New religious imagination or not, it is unquestionably the case that the totalistic commitment of the Catholic ghetto has been largely replaced by a fragmented or sporadic commitment more consonant with American ideals of democratic freedom and personal autonomy. In a sense, therefore—and here this first chapter comes full circle—the ideas of Isaac Hecker have achieved nearly complete dominance within the American church almost a full century after their condemnation by Pope Leo XIII in the encyclical Testem benevolentiae. Indeed, Hecker's vision of a faith inseparably Catholic and American, one fully informed by individual spiritual experience and democratic values, has been realized to a degree that would scarcely have been imaginable at the turn of the century.

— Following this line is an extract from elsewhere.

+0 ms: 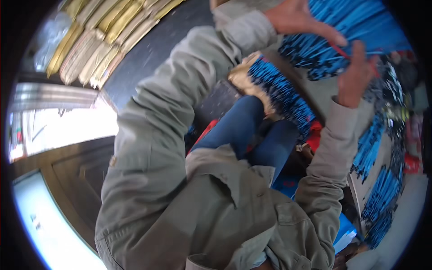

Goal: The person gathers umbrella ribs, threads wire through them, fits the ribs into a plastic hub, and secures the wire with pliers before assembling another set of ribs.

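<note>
Khaki shirt (229,216) fills the view from six o'clock, nearest the camera, its two sleeves reaching up to two bare hands. At one o'clock, at the upper edge, the left hand (294,18) stretches its thumb out to a red band (339,51); its other fingers are partly cut off or blurred, so I cannot tell whether it pinches. Toward two o'clock, the right hand (353,83) has raised fingers touching the band; whether they pinch it or only stretch it, I cannot tell.

Just beyond the hands, at one o'clock, lies the big bundle (355,24) of blue rods with dark ends, the band at its near side. The step in hand looks like banding this bundle; the next move likely calls for keeping the band stretched and clear of loose ends.

Counted: one band, one big bundle, one pile (283,92) by the two knees (249,108), and two more clusters, at three (369,146) and four o'clock (382,193). Single rods, and the tan packs (101,38) at ten to eleven, are too crowded to count
</note>
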Action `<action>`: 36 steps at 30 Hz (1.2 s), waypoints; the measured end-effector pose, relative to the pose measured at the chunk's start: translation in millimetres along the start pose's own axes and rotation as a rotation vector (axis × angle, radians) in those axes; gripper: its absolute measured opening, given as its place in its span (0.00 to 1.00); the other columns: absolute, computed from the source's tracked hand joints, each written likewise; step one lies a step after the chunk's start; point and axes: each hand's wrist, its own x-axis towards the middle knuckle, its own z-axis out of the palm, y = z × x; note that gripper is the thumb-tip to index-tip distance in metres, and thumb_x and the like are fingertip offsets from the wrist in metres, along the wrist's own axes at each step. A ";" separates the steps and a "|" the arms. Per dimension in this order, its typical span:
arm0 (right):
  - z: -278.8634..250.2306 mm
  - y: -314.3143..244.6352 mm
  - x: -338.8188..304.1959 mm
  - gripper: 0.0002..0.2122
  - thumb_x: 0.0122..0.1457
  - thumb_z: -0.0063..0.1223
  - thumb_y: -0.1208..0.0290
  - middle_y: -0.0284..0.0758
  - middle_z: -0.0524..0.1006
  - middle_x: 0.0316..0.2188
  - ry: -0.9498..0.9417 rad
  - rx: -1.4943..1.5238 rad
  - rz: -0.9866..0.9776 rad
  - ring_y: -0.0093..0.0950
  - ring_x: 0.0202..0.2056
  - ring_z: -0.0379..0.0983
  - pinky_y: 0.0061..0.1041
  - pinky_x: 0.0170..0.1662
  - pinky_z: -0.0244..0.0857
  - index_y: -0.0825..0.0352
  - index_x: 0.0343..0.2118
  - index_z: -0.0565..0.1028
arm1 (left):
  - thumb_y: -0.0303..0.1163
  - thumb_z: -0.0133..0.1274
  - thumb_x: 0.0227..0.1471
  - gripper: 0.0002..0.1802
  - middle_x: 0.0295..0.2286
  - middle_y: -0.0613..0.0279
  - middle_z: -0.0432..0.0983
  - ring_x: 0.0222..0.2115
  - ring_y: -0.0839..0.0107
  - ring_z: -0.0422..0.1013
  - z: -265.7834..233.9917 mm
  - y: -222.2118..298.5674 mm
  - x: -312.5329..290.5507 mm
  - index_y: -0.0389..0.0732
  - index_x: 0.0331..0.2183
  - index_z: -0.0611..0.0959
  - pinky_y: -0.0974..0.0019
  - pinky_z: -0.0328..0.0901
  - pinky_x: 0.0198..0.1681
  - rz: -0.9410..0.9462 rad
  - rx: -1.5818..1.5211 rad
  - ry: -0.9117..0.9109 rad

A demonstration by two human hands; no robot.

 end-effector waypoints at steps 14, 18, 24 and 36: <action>135.6 -9.4 -128.1 0.18 0.56 0.48 0.67 0.38 0.72 0.43 -0.784 0.190 0.339 0.26 0.45 0.68 0.22 0.49 0.58 0.72 0.47 0.67 | 0.42 0.64 0.35 0.43 0.38 0.51 0.72 0.38 0.63 0.71 -66.0 192.7 -336.7 0.32 0.50 0.63 0.65 0.65 0.44 -0.740 0.514 0.820; 125.7 6.4 -145.6 0.17 0.61 0.42 0.65 0.39 0.73 0.40 -1.028 0.113 0.688 0.28 0.43 0.70 0.24 0.50 0.58 0.72 0.46 0.69 | 0.47 0.67 0.28 0.46 0.36 0.47 0.71 0.37 0.62 0.70 -44.1 214.8 -456.7 0.23 0.43 0.67 0.65 0.65 0.42 -0.988 0.738 1.251; 136.2 8.7 -168.5 0.16 0.60 0.42 0.64 0.38 0.74 0.36 -1.114 0.131 0.848 0.26 0.39 0.71 0.23 0.46 0.60 0.72 0.44 0.71 | 0.54 0.67 0.21 0.57 0.39 0.42 0.68 0.39 0.59 0.68 -9.3 215.8 -590.8 0.21 0.45 0.64 0.62 0.63 0.42 -1.427 0.917 1.616; 163.0 -5.7 -198.4 0.15 0.60 0.42 0.66 0.38 0.75 0.34 -1.123 0.133 0.880 0.24 0.35 0.72 0.20 0.42 0.63 0.73 0.44 0.70 | 0.57 0.67 0.20 0.53 0.40 0.37 0.68 0.42 0.51 0.67 31.5 158.7 -760.1 0.26 0.40 0.66 0.55 0.61 0.45 -1.752 0.802 1.795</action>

ONCE AGAIN, NOTHING ALTERS QUITE LIKE THE UNALTERABLE. And it's not likely that many enterprises have passed more rapidly from a state of unalterability to one of radical change than American Catholicism after the Second Vatican Council. By no means, however, has this been an uncontested development. Over the past thirty years, a number of broad-based factions of resistance on the Catholic right have waged constant guerrilla warfare against the transformed Catholicism that has come into being since the council. The first of these factions of resistance—which I call Catholic conservatism—is the subject of the next two chapters.